The Fragile Families Challenge is based on the Fragile Families and Child Wellbeing Study, which has followed thousands of American families for more than 15 years. During this time, the Fragile Families study collected information about the children, their parents, their schools, and their larger environments.
These data have been used in hundreds of scientific papers and dozens of dissertations, and insight from these studies are routinely shared with policy makers around the world through the Future of Children, which is jointly published by Princeton University and Brookings Institution. Your challenge is to use this data in a new way. Given all the background data from birth to year 9 and some training data from year 15, how well can you infer six key outcomes in the year 15 test data?
The Fragile Families Challenge is our attempt to create a new way of doing social research, one that is much more open to the talents and efforts of everyone. We expect that by combining ideas from social science and data science, we can—together—help address important scientific and social problems. And, we expect that through a mass collaboration we will accomplish things that none of us could accomplish individually.

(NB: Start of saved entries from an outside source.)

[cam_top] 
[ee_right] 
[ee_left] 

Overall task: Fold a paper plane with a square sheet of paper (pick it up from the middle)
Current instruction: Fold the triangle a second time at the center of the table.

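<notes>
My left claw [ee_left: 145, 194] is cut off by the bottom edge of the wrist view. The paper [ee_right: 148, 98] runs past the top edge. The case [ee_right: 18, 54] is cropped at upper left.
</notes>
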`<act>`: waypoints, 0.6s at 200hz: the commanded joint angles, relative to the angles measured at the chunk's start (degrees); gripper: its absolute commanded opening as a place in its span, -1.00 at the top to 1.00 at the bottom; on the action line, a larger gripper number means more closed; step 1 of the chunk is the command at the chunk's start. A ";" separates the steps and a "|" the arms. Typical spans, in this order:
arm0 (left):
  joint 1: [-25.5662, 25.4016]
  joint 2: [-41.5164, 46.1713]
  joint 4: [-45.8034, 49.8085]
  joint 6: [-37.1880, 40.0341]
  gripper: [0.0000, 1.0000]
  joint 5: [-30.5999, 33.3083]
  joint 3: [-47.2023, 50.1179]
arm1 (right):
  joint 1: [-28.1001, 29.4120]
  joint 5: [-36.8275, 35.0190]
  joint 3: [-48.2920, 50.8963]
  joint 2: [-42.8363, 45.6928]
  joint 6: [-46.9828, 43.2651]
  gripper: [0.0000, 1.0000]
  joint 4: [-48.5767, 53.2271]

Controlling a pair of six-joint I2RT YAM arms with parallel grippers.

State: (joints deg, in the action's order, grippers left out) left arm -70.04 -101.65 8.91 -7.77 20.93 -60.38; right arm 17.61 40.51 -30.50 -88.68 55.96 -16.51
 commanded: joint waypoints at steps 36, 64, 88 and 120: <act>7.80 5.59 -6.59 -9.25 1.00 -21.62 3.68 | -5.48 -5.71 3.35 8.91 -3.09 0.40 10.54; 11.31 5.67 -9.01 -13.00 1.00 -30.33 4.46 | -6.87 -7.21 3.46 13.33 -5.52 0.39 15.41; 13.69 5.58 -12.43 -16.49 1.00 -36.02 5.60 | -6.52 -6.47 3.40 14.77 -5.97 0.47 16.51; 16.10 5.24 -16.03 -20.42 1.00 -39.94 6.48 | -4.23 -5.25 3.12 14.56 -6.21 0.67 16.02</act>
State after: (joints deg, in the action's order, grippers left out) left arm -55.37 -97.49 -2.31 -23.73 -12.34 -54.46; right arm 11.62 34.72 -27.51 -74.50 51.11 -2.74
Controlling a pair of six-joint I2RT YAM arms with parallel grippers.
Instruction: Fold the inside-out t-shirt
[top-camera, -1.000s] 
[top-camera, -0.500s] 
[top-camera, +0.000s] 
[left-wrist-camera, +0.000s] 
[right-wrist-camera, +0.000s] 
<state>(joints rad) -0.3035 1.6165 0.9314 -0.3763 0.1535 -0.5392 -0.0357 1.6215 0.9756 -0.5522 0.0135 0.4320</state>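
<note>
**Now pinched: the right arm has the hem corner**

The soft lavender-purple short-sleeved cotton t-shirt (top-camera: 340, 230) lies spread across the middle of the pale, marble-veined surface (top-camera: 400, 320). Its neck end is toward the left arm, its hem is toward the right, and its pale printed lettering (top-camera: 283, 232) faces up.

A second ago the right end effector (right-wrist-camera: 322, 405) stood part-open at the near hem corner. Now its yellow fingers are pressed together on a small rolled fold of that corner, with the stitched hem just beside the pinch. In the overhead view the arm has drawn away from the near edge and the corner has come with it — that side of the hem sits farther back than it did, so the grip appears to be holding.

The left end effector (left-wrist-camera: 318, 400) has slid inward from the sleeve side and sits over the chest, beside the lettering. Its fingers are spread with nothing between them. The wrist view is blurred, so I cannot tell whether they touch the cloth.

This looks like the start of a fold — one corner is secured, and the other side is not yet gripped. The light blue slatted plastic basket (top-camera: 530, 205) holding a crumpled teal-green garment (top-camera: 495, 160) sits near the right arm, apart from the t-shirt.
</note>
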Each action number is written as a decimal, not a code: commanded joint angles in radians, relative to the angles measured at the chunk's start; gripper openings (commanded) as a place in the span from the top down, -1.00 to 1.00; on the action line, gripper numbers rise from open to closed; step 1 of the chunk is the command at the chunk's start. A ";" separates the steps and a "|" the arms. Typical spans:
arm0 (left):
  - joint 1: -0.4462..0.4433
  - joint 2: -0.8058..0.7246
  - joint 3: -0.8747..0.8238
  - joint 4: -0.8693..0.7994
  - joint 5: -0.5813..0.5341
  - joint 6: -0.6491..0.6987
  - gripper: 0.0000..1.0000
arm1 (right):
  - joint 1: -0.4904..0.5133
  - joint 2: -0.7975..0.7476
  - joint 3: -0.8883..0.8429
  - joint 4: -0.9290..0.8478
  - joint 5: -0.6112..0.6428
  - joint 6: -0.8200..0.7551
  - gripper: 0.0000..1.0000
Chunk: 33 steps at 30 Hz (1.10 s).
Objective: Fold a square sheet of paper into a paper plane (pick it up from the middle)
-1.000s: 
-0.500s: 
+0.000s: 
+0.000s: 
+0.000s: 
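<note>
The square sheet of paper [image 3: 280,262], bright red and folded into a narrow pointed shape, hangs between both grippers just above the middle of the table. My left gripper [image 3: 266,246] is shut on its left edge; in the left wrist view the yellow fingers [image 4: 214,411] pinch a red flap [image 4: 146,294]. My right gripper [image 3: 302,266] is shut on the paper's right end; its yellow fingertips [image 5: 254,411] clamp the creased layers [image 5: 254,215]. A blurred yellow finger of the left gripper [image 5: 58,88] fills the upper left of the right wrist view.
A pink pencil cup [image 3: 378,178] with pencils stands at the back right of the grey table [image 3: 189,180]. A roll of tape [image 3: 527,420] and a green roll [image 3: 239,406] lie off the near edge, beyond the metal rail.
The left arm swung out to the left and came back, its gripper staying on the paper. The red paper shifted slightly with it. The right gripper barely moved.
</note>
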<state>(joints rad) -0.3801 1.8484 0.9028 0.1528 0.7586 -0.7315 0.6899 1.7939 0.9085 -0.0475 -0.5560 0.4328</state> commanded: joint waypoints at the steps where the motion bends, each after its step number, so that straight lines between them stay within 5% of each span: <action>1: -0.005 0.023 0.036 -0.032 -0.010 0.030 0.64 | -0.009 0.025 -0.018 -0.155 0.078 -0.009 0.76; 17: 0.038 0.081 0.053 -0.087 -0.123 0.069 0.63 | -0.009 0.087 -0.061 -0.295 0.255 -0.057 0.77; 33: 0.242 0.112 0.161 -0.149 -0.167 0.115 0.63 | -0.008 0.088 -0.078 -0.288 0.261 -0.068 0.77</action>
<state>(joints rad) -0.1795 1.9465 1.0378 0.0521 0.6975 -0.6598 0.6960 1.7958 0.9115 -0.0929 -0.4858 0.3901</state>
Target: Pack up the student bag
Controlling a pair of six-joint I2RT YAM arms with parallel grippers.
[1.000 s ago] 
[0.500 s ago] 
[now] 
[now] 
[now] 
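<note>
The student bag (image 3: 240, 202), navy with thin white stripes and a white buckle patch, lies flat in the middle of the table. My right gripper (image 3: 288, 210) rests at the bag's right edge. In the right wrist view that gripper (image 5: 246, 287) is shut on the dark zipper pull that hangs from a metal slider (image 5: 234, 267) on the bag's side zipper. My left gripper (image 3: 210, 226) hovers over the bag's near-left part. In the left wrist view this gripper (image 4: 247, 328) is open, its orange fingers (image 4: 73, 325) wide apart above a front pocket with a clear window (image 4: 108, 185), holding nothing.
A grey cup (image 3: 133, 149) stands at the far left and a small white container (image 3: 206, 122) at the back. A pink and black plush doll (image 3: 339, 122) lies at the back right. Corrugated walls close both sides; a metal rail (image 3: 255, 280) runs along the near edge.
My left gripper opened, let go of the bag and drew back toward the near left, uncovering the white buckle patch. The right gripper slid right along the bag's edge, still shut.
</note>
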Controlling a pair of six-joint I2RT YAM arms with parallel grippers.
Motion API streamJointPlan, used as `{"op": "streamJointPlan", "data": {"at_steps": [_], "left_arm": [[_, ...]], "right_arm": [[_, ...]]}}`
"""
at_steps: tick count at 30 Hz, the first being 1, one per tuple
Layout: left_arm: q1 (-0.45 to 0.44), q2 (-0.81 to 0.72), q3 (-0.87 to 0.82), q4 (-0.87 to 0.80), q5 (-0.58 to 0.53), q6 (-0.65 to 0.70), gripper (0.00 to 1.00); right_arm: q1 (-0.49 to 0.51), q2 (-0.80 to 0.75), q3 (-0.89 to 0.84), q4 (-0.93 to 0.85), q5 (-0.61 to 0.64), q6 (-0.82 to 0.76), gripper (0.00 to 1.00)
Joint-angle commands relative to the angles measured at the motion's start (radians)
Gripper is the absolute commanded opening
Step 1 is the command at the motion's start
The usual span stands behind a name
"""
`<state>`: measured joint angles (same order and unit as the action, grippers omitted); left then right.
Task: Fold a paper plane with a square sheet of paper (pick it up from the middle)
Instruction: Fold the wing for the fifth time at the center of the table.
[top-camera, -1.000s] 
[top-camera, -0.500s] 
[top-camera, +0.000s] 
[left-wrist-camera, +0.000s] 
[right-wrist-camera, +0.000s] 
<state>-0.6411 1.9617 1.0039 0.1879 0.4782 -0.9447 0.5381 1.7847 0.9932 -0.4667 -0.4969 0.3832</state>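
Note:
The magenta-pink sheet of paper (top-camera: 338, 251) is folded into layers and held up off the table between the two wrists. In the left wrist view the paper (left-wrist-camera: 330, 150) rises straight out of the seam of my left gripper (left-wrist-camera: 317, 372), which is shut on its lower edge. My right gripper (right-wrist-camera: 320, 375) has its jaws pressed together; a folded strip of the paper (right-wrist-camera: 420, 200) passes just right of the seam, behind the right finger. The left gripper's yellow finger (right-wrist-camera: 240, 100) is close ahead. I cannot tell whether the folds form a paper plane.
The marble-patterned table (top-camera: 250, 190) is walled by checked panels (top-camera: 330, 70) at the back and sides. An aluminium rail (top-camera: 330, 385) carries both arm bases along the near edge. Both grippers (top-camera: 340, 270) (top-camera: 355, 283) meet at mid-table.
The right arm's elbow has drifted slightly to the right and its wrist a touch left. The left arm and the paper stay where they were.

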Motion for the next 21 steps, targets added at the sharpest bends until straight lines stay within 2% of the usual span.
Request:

The Fragile Families Challenge will involve two steps. In the first step, described above, participants will build statistical and machine learning models of several important outcomes in the lives of the children. Participants will then submit their code, their model outputs, and a narrative explanation of their modeling strategy. Then, we will use the unreleased test set to evaluate each model. This first step is an example of the common task method, which David Donoho (2015) has called the “secret sauce” of machine learning. At the end of the first step, we will optimally combine all the individual models into a community model. A variety of results about ensemble methods in machine learning suggest that this community model will perform better than the best individual model.
In the second step, we will use the individual models and the community model to conduct substantive and methodological research.